However, to the extent that this comes down to differences in models of simulation, ¬let’s take a look at Flux Simulator. I have to admit that I only today actually decided to find out what it is that Flux Simulator does and I’m afraid that I’m not filled with confidence. Looking at the website section on RNA hydrolysis, I saw first of all that fragment sizes are assumed to follow a Weibull distribution. I found this somewhat surprising since I’d never heard of anyone using such an assumption before (and indeed googling “Weibull RNA-seq” seems to yield only results pertaining to Flux Simulator) so I decided to look at the justification for this in the Flux Simulator paper. There I found a citation of a paper from 1985 (quite early for RNA-seq!) where to it was demonstrated that the Weibull distribution described the size of the product from sonicating lipid vesicles. I really can’t imagine why we should think the same distribution would also describe the results of RNA fragmentation, nor is any justification given. Although perhaps this explains the cryptic statement on the Flux Simulator website: “Shape parameter delta reflects the geometric relation in which random fragmentation is breaking a molecule (e.g. d = 1 corresponds to uniform fragmentation on the linear chain of nucleotides, d = 2 splits uniformly the surface, and d = 3 the volume, etc.”. At least vesicles do have volume…
And going on from there we have this:
“The number of fragments produced from a specific RNA molecule is determined by n = len/E(d_max) where E(d_max) is the expectancy of the most abundant fragment size, computed from h [sic] and the gamma-function Lambda of delta: E(d_max) = eta*Lambda(1/delta + 1)”
Let’s start with the fact that d_max is a number, rather than a random variable so talking about its expectation (I assume that’s what was meant) makes no sense. Then there’s the fact that the formula given is for the mean of the distribution, rather than its mode as claimed. And a molecule of a given length always fragments into the same number of molecules? Bizarre.
Beyond this type of objection, my understanding (which I admit might be flawed because my previous attempts at using Flux Simulator ended in frustration) is that FS generates a set of transcripts, fragments them, and then returns all those fragments as reads. This is fundamentally not a good model for RNA-seq as it is commonly performed. For an experiment using a small number of cells, yes. But virtually all RNA-seq experiments currently being done are performed on the RNA from millions of cells containing hundreds of billions of transcripts. The tens of millions of fragments that are then sequenced will almost always be sampled from distinct transcripts. The output of Flux Simulator has a huge amount of dependence that will not be present in actual data.

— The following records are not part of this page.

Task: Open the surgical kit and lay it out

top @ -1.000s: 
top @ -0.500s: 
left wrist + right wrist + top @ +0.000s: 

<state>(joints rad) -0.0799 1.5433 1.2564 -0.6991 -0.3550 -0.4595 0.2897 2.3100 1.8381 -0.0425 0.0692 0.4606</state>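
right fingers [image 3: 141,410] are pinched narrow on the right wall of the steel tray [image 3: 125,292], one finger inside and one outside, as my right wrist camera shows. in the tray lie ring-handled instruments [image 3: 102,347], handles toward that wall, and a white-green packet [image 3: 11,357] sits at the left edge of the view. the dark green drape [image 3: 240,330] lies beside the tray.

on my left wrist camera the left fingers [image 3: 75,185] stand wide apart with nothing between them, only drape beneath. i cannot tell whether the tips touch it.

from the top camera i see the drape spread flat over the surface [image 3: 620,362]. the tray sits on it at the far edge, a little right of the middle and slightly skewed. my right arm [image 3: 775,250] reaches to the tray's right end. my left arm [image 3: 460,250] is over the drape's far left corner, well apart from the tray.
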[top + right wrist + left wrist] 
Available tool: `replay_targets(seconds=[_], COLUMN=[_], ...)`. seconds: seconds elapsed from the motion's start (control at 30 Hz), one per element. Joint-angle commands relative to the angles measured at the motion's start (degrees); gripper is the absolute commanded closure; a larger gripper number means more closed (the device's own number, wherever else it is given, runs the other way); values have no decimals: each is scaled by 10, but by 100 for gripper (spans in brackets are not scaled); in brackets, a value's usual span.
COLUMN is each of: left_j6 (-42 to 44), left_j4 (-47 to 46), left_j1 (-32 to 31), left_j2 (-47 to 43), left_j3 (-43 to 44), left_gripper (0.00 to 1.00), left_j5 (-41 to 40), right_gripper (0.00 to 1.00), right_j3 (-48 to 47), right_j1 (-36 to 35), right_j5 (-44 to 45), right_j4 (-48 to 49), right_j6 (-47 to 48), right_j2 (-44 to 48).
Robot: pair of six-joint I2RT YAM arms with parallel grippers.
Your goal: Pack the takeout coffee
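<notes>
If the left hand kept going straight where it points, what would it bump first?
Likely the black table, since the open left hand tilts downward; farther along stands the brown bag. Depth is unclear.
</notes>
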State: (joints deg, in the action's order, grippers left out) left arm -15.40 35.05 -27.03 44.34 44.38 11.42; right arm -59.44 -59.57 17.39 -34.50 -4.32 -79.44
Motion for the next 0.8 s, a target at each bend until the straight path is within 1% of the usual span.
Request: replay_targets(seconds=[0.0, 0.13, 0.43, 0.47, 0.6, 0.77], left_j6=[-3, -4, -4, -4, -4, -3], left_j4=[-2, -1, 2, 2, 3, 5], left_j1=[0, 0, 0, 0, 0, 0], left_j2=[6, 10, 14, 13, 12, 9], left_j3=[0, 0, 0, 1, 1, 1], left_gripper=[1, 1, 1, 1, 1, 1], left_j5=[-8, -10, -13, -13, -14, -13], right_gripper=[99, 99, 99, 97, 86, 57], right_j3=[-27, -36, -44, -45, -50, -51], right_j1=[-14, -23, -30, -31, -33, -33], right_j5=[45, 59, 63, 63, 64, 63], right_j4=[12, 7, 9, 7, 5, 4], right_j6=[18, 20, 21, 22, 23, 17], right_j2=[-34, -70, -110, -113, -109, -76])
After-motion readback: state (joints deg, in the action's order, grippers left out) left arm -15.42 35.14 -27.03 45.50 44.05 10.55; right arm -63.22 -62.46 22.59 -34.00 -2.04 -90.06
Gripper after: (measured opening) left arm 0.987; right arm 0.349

At this point, if the differences here come down to the method of simulation I am very happy to side with a basic, intuitive model of RNA-seq rather than whatever it is that Flux Simulator is doing. Yes, as you say, it has been published and used fairly widely. However I think this says less about Flux Simulator itself than it does about the somewhat perverse incentives that exist in computational biology. The developers of eXpress, Cufflinks, and RSEM all have developed their own simulation frameworks but when faced with the effort of going from that to a distribution-ready program along with a publication, however, I think other projects seem more exciting.
As for claims that none of this matters for the inference of eQTLs, I’ll just note that – as has been pointed out many times before – simply looking at counts can be misleading. Or to put it more forcefully: it is incorrect. If a gene has a short isoform and a long isoform then a switch from short-dominant to long-dominant expression will lead to an increase in the number of reads even if the total expression of the gene does not change. Thus we have a false-positive eQTL.
In this case we’ve merely mistaken a splicing eQTL for a gene expression eQTL but in general, I think it’s hard to say what the effect of using an incorrect method will be. Without some serious justification, this makes the apparent method put forth of selecting the analysis method which gives them the highest number of results especially problematic. This is a dangerous game to play (only a couple steps short of tuning parameters to give the results you prefer) and surely one is better off doing something that actually makes sense and letting the results be what they are.
As for the claims that “SpliceQTLs found based on Flux quantifications reflect biological expectations”, well, that’s nice. But results which are enriched for things which you expect to find is the lowest possible bar for the analysis to cross. It is necessary but not nearly sufficient to show that what was done is actually reasonable.
November 4, 2013 at 6:54 pm
Kasper Hansen
Cufflinks may be hard to run for many samples. Nevertheless, it was used on all 922 samples in what I believe is the largest RNA sequencing study to date: http://genome.cshlp.org/content/early/2013/10/02/gr.155192.113.abstract
November 1, 2013 at 11:49 am
Charles Warden
Stephen – FYI, this study does utilize ERCC spike-ins and 1000 genes with qPCR validation for all of the common algorithms
http://genomebiology.com/2013/14/9/R95
November 1, 2013 at 12:02 pm
Jari Niemi
Dermitzakis wrote: “Initially we used Cufflinks (CL), which is the most commonly used tool in the field for quantifying isoforms. However, when using it at large scale (1000s of samples) we hit technical problems of large memory use and long compute times.”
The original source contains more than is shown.